“So Christian, how do you feel now the tables are turned?” I growl, looking down on his naked, perfectly formed physique, bound utterly by the intricate Japanese knotwork I had researched during my incredibly high-achieving postdoctoral fellowship, the fellowship I’d gotten just as my academic career kicked into fifth gear, like a very fast, expensive car kicking hard into fifth gear, and going really fast, such as a BMW, or a Ferrari.

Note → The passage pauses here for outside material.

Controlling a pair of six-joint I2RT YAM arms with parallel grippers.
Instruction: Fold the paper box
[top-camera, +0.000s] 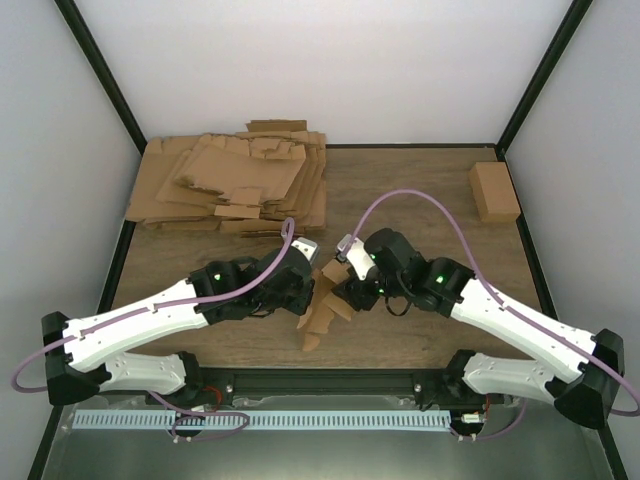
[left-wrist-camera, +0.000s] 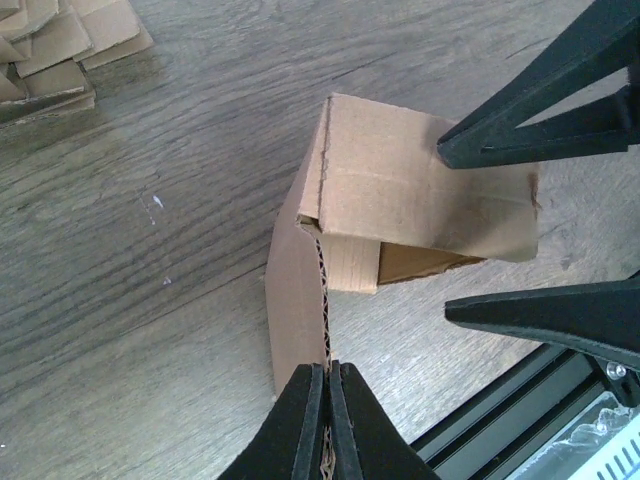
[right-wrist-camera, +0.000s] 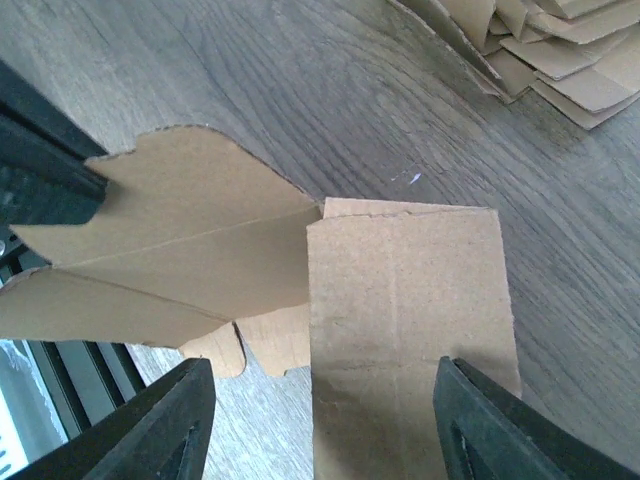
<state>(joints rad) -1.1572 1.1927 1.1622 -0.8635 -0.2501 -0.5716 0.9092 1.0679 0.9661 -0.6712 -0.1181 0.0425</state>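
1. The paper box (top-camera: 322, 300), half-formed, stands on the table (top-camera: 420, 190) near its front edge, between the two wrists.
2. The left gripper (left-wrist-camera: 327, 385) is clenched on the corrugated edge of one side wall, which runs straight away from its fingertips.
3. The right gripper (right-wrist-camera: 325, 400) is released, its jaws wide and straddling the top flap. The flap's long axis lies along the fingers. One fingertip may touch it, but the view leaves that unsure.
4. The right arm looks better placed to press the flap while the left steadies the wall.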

“Mercy, mistress!” he growls, his blue eyes tearing with pain that was also pleasure and basically didn’t have any real pain in it.
“Silence! You’ll speak only when spoken to !” I growl.
“Er, but you did speak to me, Anastasia,” he growls.
“OK, but… er… anyway, you have to call me Professor now!”
“That’s better,” I growl, and flick his perfect torso lightly with my Hermes horsewhip. Holy shit! I had the great Professor Christian Grey, Chair of Selling Out and Making Lots of Money, completely in my grasp! I feel a spasm of shuddering frisson pulsate its way into the text. “Now cite my recent publications!” I command, growlingly.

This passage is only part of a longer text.